- _What the exercise asks_:
The answer must be every line below that contains the string "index".

- _Data segment_:
################

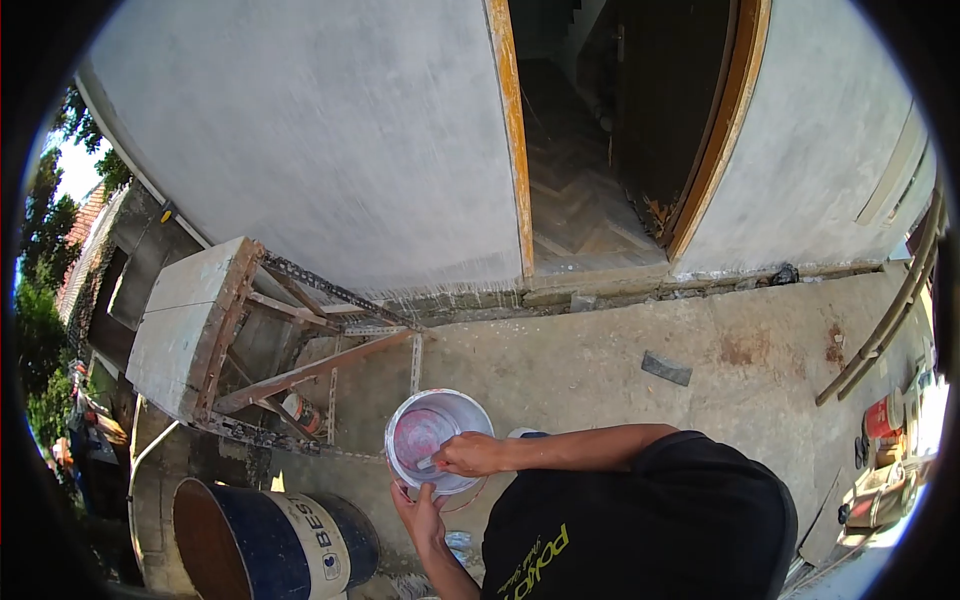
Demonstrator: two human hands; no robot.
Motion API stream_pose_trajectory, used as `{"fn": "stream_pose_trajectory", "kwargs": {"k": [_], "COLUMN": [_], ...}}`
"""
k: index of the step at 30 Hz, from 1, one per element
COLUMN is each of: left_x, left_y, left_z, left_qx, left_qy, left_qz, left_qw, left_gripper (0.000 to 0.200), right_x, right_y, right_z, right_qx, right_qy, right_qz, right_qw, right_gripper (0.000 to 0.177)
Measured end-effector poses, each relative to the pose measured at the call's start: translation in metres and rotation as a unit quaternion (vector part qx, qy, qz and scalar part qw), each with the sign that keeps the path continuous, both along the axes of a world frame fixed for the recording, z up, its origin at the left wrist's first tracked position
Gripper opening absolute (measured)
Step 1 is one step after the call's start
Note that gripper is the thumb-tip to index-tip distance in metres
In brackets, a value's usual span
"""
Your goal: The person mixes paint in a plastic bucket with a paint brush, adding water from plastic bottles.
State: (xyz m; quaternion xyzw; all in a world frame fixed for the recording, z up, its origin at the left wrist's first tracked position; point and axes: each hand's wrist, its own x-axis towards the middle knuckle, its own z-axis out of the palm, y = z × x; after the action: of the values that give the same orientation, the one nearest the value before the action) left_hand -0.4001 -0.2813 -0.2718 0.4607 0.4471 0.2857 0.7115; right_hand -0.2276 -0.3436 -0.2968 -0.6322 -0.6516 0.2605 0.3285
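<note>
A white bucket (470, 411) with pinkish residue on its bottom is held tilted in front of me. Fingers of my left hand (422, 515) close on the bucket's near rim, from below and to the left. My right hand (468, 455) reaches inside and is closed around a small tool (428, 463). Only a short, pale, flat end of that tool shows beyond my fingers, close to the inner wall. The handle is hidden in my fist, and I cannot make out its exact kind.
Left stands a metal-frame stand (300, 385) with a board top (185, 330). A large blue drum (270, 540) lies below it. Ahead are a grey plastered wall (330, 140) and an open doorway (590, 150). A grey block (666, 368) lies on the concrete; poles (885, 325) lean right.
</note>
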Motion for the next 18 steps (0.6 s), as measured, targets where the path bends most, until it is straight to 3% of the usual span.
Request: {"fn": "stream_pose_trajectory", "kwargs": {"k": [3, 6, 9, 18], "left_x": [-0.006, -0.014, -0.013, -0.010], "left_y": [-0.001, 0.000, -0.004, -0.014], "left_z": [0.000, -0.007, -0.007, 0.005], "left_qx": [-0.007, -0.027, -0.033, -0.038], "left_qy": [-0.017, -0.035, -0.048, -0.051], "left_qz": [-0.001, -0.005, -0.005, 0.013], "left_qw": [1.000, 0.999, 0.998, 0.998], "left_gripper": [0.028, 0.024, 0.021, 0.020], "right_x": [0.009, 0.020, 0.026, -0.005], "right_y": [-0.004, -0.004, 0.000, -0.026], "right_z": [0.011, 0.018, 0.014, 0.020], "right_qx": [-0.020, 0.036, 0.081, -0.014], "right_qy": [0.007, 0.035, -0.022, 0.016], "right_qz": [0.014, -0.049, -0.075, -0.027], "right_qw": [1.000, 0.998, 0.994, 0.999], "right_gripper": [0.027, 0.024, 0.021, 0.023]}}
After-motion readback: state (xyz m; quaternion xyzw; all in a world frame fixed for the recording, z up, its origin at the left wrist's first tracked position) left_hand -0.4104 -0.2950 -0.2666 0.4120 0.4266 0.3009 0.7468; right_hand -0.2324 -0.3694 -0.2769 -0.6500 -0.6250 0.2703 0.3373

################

- _Answer to the exercise_:
k: index of the step at 30 Hz, from 1, one per element
Note that gripper is the thumb-tip to index-tip distance in metres

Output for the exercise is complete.